- _Work to be completed_:
From the data that follows, copy every line with the string "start".
--- Records provided ---
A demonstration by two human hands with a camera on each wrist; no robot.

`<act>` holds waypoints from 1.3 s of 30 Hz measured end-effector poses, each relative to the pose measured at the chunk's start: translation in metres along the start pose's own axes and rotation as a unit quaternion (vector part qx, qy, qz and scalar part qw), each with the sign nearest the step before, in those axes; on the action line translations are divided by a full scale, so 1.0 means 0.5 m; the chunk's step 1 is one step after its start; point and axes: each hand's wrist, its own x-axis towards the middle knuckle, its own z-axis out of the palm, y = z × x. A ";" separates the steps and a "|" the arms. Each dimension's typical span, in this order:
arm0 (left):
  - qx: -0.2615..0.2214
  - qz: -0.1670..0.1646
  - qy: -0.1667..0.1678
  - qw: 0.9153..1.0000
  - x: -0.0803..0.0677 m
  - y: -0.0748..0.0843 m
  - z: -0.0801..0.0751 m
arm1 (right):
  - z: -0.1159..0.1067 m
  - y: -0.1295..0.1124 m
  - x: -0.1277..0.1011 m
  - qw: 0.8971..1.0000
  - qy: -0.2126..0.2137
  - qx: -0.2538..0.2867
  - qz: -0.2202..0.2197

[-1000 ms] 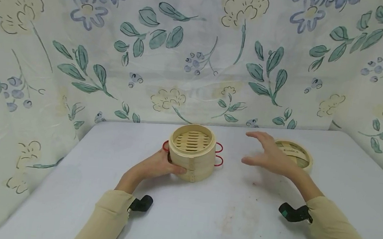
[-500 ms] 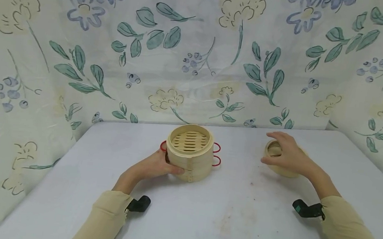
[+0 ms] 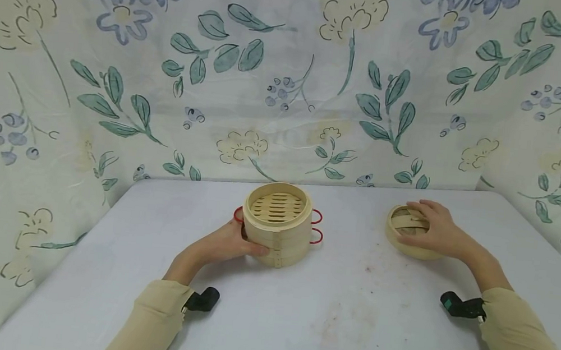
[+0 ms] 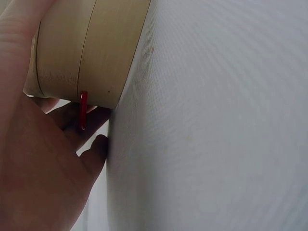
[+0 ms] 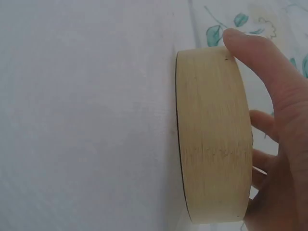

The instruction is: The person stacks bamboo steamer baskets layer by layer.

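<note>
A two-tier bamboo steamer (image 3: 294,244) with a slatted floor inside stands upright on the white table. Red loops stick out from its sides, one of them a red loop (image 4: 83,110) near the palm in the left wrist view. My left hand (image 3: 225,241) grips the steamer from its left side, thumb across the front and fingers behind. To the right lies the round bamboo lid (image 3: 410,221), a strap across its top. Over its right part is my right hand (image 3: 439,232), thumb stretched at the rim (image 5: 214,134) and fingers along the top face.
The white table (image 3: 337,327) has small dark specks and a faint brownish stain in front of the lid. Behind it hangs a floral sheet (image 3: 286,119), which also covers both sides. Black wrist cameras sit at both cuffs.
My right hand has moved right from the gap between steamer and lid to over the lid. My left hand stays on the steamer, and the view has shifted slightly.
</note>
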 end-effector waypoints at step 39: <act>-0.003 -0.012 -0.003 1.000 0.001 -0.001 -0.002 | -0.009 0.034 -0.013 0.997 -0.057 0.034 0.034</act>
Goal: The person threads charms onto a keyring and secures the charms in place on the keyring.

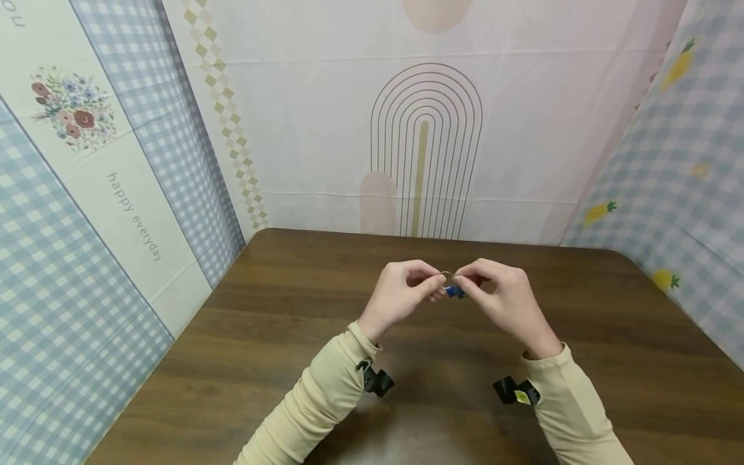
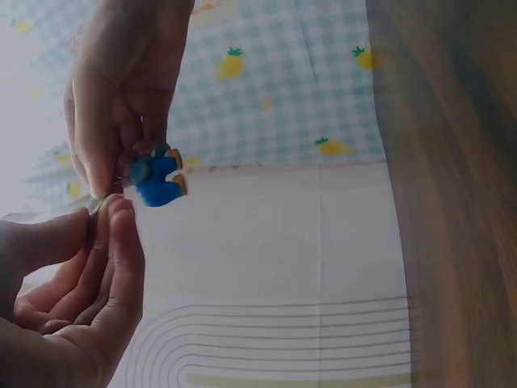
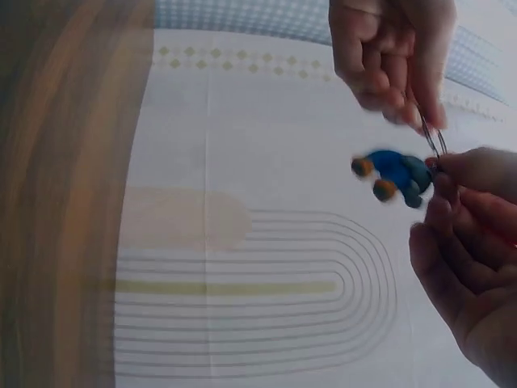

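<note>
A thin metal ring [image 3: 433,139] is up in the air, held between 2 hands, and from where I stand a small blue figure [image 2: 158,192] dangles just beside the right fingertips, seemingly joined to the ring. The left hand [image 1: 401,294] pinches 1 side of the ring between thumb and fingers, the right hand [image 1: 508,300] the other. So the piece is lifted and gripped at both sides, apparently mid-handling; I can't tell whether the ring is being parted, and nothing is set down on the desk [image 1: 261,323] yet. I read no brand on the figure. The yellow label [image 1: 522,397] near the right cuff is too small to read, while the left-hand cloth [image 1: 134,194] says "happy everyday", with a cut-off "ou" higher up.
</note>
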Available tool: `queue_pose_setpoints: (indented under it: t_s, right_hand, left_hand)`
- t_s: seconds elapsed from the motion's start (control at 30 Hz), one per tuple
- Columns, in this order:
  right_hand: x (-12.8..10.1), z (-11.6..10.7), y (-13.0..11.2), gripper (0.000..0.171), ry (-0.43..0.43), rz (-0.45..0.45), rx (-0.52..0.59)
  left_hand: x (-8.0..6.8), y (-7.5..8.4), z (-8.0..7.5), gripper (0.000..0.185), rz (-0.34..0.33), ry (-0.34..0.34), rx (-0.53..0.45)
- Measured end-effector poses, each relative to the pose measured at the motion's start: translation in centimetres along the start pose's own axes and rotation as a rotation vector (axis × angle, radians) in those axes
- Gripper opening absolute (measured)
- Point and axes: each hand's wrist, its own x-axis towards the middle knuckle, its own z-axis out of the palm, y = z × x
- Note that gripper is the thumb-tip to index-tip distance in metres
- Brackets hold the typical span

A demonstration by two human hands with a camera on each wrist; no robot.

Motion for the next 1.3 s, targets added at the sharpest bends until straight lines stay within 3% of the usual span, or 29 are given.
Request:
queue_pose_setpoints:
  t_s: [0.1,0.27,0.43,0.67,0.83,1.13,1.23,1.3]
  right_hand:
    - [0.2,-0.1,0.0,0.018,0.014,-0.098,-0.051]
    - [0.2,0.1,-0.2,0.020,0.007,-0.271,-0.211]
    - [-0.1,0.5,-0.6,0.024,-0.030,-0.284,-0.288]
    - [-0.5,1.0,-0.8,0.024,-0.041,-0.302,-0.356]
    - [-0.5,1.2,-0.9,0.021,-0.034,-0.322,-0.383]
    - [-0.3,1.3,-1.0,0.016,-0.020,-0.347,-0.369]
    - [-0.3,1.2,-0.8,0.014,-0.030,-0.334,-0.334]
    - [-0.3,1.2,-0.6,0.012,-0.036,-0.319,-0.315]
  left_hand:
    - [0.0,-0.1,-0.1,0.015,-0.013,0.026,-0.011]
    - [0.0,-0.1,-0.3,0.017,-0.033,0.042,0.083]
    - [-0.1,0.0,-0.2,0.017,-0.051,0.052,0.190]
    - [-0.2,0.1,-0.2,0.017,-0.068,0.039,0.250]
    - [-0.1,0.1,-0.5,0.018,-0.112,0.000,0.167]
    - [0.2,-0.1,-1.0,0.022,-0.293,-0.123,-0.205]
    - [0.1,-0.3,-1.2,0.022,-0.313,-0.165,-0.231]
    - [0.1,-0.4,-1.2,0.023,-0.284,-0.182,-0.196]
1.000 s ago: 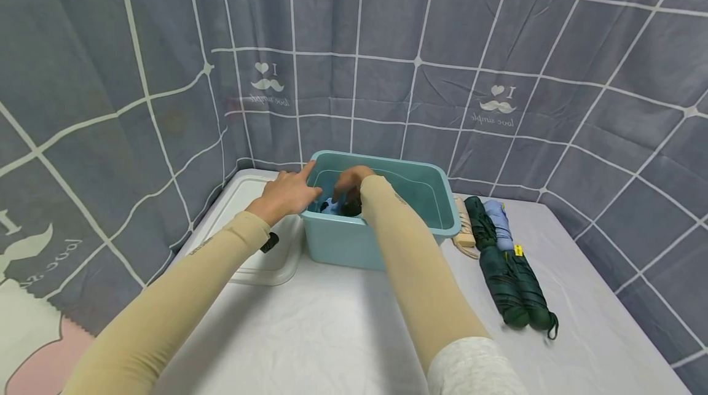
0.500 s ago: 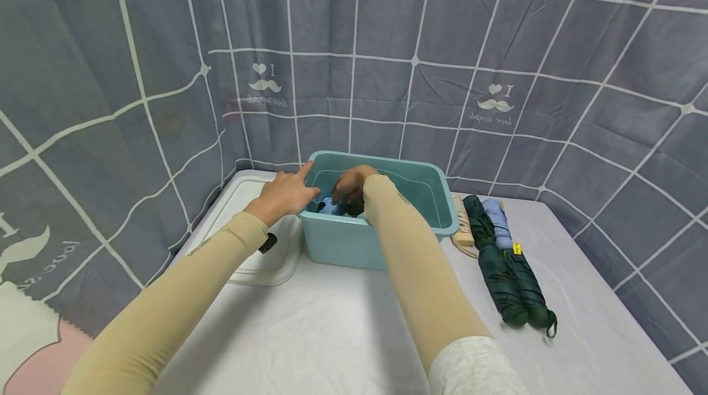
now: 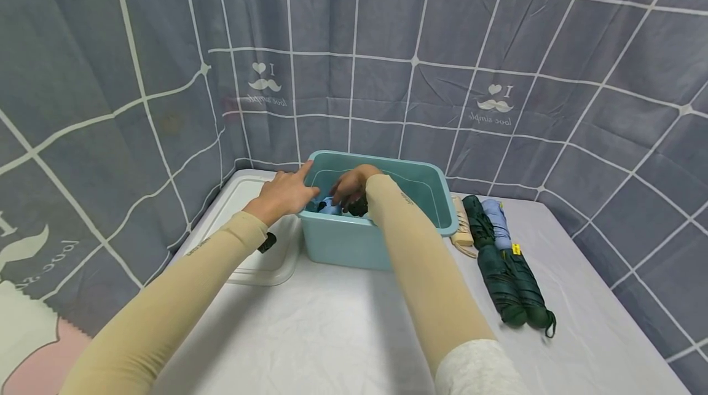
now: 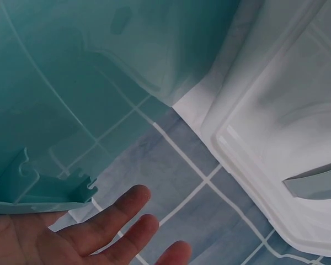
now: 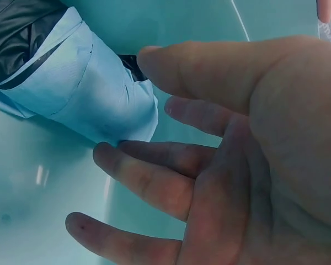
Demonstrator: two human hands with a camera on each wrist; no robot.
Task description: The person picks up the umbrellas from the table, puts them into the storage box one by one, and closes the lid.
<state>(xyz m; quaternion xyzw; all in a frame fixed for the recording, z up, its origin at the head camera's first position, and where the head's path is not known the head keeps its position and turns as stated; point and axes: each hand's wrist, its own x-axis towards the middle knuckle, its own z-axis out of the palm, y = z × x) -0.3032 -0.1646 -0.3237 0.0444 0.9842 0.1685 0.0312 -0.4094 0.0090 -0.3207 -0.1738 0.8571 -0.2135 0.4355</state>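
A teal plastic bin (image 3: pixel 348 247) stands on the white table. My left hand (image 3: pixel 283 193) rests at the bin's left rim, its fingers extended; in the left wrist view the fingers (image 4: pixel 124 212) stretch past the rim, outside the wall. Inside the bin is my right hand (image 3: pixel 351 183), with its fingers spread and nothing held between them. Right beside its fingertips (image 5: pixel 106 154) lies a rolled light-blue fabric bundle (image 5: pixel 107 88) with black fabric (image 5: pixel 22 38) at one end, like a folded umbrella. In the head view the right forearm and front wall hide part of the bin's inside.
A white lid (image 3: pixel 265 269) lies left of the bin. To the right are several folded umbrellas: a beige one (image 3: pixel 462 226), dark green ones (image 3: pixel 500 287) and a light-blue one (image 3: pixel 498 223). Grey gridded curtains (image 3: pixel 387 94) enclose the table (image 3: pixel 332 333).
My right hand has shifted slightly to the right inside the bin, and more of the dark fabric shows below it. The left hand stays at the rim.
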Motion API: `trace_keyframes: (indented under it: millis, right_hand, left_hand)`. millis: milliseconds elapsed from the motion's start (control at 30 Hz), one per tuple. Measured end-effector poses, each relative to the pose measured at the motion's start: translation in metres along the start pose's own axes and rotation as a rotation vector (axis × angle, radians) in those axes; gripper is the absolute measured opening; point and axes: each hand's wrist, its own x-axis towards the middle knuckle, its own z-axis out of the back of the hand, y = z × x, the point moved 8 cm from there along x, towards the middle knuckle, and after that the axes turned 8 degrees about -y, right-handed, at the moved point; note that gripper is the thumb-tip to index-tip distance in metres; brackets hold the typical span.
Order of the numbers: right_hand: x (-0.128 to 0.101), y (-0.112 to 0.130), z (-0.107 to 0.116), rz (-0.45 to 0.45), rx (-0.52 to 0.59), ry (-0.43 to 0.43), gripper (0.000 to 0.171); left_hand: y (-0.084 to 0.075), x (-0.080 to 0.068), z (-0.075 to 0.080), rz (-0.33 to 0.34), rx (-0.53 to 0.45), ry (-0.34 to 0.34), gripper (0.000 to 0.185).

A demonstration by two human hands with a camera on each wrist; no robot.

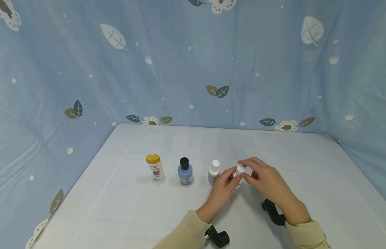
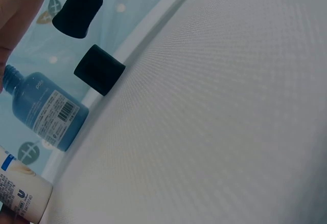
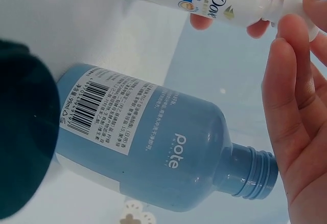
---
- _Solution to this exercise_:
`<act>` holds waypoints from 1.3 s of 30 Hz measured end-effector poses, each relative to the pose measured at the chunk's start: translation in metres along the start pose's own axes and rotation as a unit quaternion (vector part qx, qy, qz and scalar part qw), each with the sign nearest the step before, in those axes; on the action line translations are divided by a full scale, so 1.0 means 0.5 m; the chunk's step 1 is one step after its start; point and axes: each hand's wrist, its own x-axis towards the middle knuckle, its own z-axis out of the palm, y = z × x. A ";" separates the steps and a "|" the arms. Each dimension's typical span, in this order:
- t_s: seconds elapsed from the motion's start (control at 30 Hz), one per tuple
- Measured end-effector poses, each relative to the pose measured at the motion's start: translation in centimetres along the start pose's own axes and rotation as a rotation vector (axis × angle, radians) in those axes
Motion API: `trace_keyframes: (indented under it: millis, right_hand, left_hand)`. millis: milliseconds elapsed from the motion's start (control at 30 Hz), one per tuple. Measured end-effector poses, each relative to the pose measured at the motion's start: translation in metres along the start pose's own axes and rotation as a rotation vector (axis × angle, radians) in those axes; gripper is the absolute measured opening; point and axes: each hand's wrist, its own x-axis towards the middle knuckle, its own z-axis out of the back of the hand, y = z × x, the point moved 8 cm from there along x, towards the middle knuckle, and after that the axes turned 8 degrees about -y, right-handed, at the moved point; note that gripper is the thumb-tip to index-tip distance in metres; brackets hold the typical span.

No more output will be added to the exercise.